Omit the images. Copy each entry word for word.

__Information given__:
════════
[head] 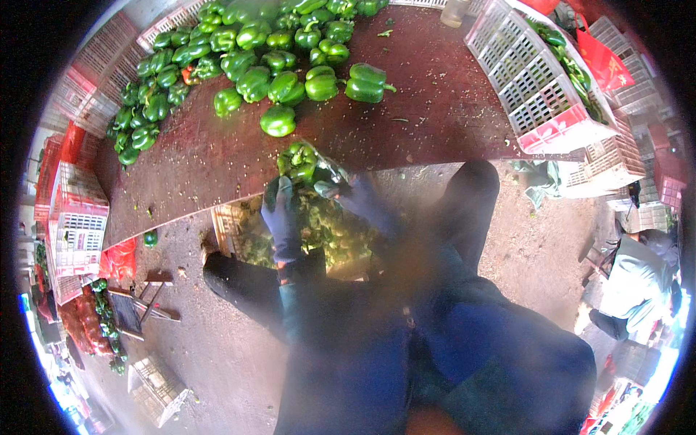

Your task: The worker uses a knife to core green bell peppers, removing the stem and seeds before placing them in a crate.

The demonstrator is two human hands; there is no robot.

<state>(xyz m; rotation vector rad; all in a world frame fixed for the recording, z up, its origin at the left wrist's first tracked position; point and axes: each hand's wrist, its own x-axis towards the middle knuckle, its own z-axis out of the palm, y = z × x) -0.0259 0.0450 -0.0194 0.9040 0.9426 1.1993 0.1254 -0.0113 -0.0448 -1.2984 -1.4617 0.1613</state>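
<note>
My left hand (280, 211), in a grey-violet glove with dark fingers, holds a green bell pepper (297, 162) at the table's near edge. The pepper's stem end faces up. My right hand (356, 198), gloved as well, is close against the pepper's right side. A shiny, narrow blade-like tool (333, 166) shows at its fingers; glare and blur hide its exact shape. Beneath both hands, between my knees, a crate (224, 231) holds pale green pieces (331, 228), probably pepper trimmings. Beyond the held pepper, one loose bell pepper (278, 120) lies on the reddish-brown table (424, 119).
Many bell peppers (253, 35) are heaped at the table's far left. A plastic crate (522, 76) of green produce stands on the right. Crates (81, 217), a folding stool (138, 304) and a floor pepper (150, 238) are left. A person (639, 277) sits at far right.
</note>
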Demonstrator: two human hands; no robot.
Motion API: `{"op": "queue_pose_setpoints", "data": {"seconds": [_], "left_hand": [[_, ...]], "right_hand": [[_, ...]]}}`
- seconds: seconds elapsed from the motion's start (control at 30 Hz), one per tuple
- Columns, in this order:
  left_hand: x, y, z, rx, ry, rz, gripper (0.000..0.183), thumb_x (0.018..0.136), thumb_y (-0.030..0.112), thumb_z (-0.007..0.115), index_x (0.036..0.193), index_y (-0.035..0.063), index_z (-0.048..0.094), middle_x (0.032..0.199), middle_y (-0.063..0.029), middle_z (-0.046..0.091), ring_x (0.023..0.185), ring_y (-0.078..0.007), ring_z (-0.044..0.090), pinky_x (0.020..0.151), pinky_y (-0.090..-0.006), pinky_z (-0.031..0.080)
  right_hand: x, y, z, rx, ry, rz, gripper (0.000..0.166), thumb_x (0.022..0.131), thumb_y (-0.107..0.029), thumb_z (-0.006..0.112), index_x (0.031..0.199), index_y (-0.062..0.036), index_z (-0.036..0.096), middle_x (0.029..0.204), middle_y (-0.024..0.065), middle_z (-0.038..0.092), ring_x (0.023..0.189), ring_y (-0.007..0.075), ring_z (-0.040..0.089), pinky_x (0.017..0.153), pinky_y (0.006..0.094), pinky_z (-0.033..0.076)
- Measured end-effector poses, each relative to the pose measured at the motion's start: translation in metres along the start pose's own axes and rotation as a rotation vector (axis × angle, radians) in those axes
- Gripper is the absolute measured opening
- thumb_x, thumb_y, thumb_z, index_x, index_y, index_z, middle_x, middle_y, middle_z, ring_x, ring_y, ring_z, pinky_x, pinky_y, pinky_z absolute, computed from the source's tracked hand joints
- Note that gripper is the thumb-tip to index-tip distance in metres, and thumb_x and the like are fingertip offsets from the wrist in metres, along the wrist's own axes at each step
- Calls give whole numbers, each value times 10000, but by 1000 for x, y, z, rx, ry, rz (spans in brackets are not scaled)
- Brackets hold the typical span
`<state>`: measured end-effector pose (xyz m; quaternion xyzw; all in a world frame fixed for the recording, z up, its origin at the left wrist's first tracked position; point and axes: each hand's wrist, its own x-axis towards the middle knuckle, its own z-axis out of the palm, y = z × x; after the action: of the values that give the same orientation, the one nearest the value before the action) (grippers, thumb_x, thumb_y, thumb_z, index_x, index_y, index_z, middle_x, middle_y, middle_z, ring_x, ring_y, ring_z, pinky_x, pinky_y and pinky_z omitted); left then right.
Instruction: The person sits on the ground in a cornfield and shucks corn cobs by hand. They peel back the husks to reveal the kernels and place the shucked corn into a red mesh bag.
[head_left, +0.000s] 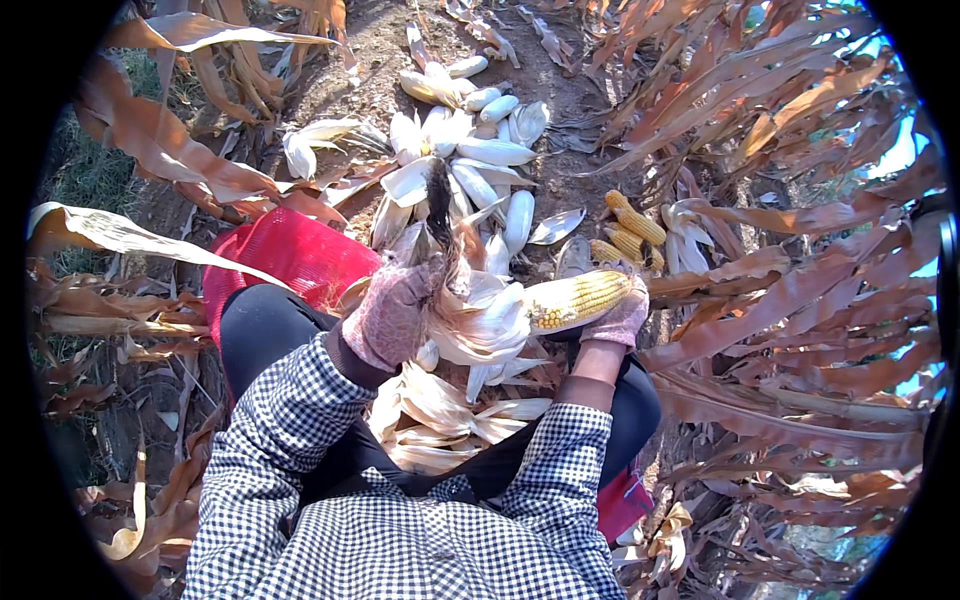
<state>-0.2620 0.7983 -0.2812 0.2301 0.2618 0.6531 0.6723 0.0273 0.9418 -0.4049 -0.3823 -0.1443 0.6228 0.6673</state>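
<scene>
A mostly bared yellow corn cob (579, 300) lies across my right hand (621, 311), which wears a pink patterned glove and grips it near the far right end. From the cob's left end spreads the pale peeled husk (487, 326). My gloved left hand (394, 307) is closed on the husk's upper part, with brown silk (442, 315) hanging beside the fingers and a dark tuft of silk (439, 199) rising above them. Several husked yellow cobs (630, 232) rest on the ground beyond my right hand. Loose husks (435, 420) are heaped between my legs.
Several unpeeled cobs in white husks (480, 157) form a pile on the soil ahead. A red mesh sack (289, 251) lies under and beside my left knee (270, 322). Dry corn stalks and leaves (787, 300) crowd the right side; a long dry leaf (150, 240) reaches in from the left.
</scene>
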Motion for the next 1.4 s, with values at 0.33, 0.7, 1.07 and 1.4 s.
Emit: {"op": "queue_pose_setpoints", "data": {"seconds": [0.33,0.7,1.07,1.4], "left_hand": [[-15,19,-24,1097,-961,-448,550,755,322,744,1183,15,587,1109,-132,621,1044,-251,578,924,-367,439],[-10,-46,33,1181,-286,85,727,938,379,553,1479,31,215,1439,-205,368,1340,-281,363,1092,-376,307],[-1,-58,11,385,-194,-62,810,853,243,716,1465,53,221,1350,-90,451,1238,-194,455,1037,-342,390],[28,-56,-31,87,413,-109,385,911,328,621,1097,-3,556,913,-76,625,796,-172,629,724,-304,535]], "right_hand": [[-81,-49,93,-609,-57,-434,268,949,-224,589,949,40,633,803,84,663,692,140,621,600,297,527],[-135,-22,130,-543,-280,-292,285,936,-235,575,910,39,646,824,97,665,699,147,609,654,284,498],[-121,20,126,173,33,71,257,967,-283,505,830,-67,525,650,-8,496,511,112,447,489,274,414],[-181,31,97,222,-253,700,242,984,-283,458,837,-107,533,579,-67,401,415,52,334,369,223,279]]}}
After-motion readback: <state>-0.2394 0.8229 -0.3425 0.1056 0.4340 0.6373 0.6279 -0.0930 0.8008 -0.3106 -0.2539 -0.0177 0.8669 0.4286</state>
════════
__Written reply__:
[head] 

Your task: The worker uses a knife to core green bell peppers, removing the stem and seeds before placing them in a crate.

The demonstrator is two human hands; there is no robot.

<state>(xyz m; rotation vector rad; all in a world frame fixed for the recording, z up, its origin at the left wrist's first tracked position; point and axes: each hand's wrist, its own x-axis towards the middle knuckle, its own z-axis out of the palm, y = z × x) -0.0259 0.0450 -0.0194 0.9040 0.9426 1.1993 0.1254 -0.0113 -0.0448 -1.2984 -1.4617 0.1613</state>
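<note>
My left hand (280, 211), in a grey-violet glove with dark fingers, holds a green bell pepper (297, 162) at the table's near edge. The pepper's stem end faces up. My right hand (356, 198), gloved as well, is close against the pepper's right side. A shiny, narrow blade-like tool (333, 166) shows at its fingers; glare and blur hide its exact shape. Beneath both hands, between my knees, a crate (224, 231) holds pale green pieces (331, 228), probably pepper trimmings. Beyond the held pepper, one loose bell pepper (278, 120) lies on the reddish-brown table (424, 119).
Many bell peppers (253, 35) are heaped at the table's far left. A plastic crate (522, 76) of green produce stands on the right. Crates (81, 217), a folding stool (138, 304) and a floor pepper (150, 238) are left. A person (639, 277) sits at far right.
</note>
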Demonstrator: two human hands; no robot.
Motion API: `{"op": "queue_pose_setpoints", "data": {"seconds": [_], "left_hand": [[_, ...]], "right_hand": [[_, ...]]}}`
- seconds: seconds elapsed from the motion's start (control at 30 Hz), one per tuple
- Columns, in this order:
  left_hand: x, y, z, rx, ry, rz, gripper (0.000..0.183), thumb_x (0.018..0.136), thumb_y (-0.030..0.112), thumb_z (-0.007..0.115), index_x (0.036..0.193), index_y (-0.035..0.063), index_z (-0.048..0.094), middle_x (0.032..0.199), middle_y (-0.063..0.029), middle_z (-0.046..0.091), ring_x (0.023..0.185), ring_y (-0.078..0.007), ring_z (-0.044..0.090), pinky_x (0.020..0.151), pinky_y (-0.090..-0.006), pinky_z (-0.031..0.080)
  right_hand: x, y, z, rx, ry, rz, gripper (0.000..0.166), thumb_x (0.022..0.131), thumb_y (-0.107..0.029), thumb_z (-0.006..0.112), index_x (0.031..0.199), index_y (-0.062..0.036), index_z (-0.036..0.096), middle_x (0.029..0.204), middle_y (-0.024..0.065), middle_z (-0.038..0.092), ring_x (0.023..0.189), ring_y (-0.007..0.075), ring_z (-0.040..0.089), pinky_x (0.017..0.153), pinky_y (0.006..0.094), pinky_z (-0.033..0.076)
- Measured end-effector poses, each relative to the pose measured at the motion's start: translation in metres along the start pose's own axes and rotation as a rotation vector (axis × angle, radians) in those axes
- Gripper is the absolute measured opening
- thumb_x, thumb_y, thumb_z, index_x, index_y, index_z, middle_x, middle_y, middle_z, ring_x, ring_y, ring_z, pinky_x, pinky_y, pinky_z absolute, computed from the source's tracked hand joints
- Note that gripper is the thumb-tip to index-tip distance in metres, and thumb_x and the like are fingertip offsets from the wrist in metres, along the wrist's own axes at each step
- Calls give whole numbers, each value times 10000, but by 1000 for x, y, z, rx, ry, rz (spans in brackets are not scaled)
- Brackets hold the typical span
`<state>`: measured end-effector pose (xyz m; quaternion xyzw; all in a world frame fixed for the recording, z up, its origin at the left wrist's first tracked position; point and axes: each hand's wrist, its own x-axis towards the middle knuckle, its own z-axis out of the palm, y = z × x; after the action: of the values that give the same orientation, the one nearest the value before the action) (grippers, thumb_x, thumb_y, thumb_z, index_x, index_y, index_z, middle_x, middle_y, middle_z, ring_x, ring_y, ring_z, pinky_x, pinky_y and pinky_z omitted); left then right.
Instruction: The person sits on the ground in a cornfield and shucks corn cobs by hand. They peel back the husks to reveal the kernels and place the shucked corn into a red mesh bag.
[head_left, +0.000s] 
<state>-0.2620 0.7983 -0.2812 0.2301 0.2618 0.6531 0.6723 0.0273 0.9418 -0.4049 -0.3823 -0.1443 0.6228 0.6673</state>
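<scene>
A mostly bared yellow corn cob (579, 300) lies across my right hand (621, 311), which wears a pink patterned glove and grips it near the far right end. From the cob's left end spreads the pale peeled husk (487, 326). My gloved left hand (394, 307) is closed on the husk's upper part, with brown silk (442, 315) hanging beside the fingers and a dark tuft of silk (439, 199) rising above them. Several husked yellow cobs (630, 232) rest on the ground beyond my right hand. Loose husks (435, 420) are heaped between my legs.
Several unpeeled cobs in white husks (480, 157) form a pile on the soil ahead. A red mesh sack (289, 251) lies under and beside my left knee (270, 322). Dry corn stalks and leaves (787, 300) crowd the right side; a long dry leaf (150, 240) reaches in from the left.
</scene>
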Motion for the next 1.4 s, with values at 0.33, 0.7, 1.07 and 1.4 s.
Emit: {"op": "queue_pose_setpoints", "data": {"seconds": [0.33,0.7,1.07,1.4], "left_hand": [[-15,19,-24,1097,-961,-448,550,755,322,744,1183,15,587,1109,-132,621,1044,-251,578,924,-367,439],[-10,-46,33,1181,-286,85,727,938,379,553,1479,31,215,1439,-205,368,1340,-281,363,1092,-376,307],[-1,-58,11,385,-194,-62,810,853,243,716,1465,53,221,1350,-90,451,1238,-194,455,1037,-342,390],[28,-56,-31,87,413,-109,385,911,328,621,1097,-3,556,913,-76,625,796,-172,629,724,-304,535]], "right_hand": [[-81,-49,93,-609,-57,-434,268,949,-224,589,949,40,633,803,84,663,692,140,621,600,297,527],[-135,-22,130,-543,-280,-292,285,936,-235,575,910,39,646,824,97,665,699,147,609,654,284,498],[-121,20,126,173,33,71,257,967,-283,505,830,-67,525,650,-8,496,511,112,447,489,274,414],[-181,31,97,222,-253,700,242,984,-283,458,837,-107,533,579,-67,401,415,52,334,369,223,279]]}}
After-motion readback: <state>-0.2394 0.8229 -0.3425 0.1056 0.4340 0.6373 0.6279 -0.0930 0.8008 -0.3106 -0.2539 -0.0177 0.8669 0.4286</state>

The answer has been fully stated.